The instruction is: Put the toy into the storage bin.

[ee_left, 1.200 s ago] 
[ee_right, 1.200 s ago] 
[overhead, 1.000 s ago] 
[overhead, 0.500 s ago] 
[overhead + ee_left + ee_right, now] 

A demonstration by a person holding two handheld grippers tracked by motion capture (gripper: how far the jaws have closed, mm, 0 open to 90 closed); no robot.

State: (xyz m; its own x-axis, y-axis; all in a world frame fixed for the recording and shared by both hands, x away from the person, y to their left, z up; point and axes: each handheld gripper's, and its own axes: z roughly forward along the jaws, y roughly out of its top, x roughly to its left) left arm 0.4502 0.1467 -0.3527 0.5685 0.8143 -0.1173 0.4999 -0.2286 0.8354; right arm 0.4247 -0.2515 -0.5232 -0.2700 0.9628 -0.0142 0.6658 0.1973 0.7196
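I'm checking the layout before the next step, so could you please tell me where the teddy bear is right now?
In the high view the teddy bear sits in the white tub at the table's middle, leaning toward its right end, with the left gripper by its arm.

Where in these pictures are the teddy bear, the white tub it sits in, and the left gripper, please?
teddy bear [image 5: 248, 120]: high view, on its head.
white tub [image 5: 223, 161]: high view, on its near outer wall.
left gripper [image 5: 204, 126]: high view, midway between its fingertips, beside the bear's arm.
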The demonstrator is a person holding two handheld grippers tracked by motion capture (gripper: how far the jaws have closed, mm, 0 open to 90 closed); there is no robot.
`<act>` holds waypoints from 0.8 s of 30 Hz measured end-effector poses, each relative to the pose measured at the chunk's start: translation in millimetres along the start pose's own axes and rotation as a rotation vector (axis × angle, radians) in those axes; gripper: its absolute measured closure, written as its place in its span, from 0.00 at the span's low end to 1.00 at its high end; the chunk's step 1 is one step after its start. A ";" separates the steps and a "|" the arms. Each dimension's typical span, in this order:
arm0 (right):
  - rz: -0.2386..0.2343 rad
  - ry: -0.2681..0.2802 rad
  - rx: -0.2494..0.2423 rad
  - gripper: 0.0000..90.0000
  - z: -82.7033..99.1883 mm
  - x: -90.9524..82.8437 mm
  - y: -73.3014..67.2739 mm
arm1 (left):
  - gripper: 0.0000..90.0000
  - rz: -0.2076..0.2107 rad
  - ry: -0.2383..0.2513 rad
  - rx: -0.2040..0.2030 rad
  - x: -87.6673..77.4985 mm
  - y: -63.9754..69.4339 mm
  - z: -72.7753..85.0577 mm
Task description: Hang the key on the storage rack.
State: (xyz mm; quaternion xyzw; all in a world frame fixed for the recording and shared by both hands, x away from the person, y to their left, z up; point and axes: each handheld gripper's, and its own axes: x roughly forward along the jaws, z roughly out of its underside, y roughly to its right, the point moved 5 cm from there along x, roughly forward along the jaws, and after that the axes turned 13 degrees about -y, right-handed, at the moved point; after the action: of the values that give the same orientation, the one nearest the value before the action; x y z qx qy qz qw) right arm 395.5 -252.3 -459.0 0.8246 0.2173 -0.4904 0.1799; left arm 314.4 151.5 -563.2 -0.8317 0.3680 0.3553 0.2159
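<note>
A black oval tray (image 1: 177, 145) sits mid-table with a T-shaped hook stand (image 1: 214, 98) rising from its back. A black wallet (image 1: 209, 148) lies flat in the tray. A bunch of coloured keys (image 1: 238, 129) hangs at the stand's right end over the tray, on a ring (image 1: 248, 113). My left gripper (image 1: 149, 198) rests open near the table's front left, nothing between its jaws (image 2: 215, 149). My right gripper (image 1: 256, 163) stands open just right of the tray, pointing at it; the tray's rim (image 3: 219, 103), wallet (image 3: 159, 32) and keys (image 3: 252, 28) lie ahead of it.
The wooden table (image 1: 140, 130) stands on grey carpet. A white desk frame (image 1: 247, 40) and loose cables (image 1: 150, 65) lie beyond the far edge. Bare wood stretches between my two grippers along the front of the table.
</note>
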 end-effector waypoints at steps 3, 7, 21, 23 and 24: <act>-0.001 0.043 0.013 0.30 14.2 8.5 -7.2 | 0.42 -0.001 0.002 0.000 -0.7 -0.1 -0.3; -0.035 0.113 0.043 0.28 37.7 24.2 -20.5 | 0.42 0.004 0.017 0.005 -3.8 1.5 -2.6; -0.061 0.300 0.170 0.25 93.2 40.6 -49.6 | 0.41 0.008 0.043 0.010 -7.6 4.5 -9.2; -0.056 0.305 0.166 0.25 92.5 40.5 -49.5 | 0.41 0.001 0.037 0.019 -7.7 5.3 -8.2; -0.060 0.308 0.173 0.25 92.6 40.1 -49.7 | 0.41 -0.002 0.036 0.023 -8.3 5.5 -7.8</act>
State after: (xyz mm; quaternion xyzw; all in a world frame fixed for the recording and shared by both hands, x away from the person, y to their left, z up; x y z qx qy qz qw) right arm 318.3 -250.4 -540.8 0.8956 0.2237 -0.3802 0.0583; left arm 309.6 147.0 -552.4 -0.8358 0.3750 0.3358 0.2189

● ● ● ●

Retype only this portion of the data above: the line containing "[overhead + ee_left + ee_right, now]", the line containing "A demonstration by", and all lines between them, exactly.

[overhead + ee_left + ee_right, now] 

A demonstration by a person holding two handheld grippers tracked by motion capture (gripper: how far the jaws have closed, mm, 0 open to 90 closed); no robot.

This exercise requires nothing more.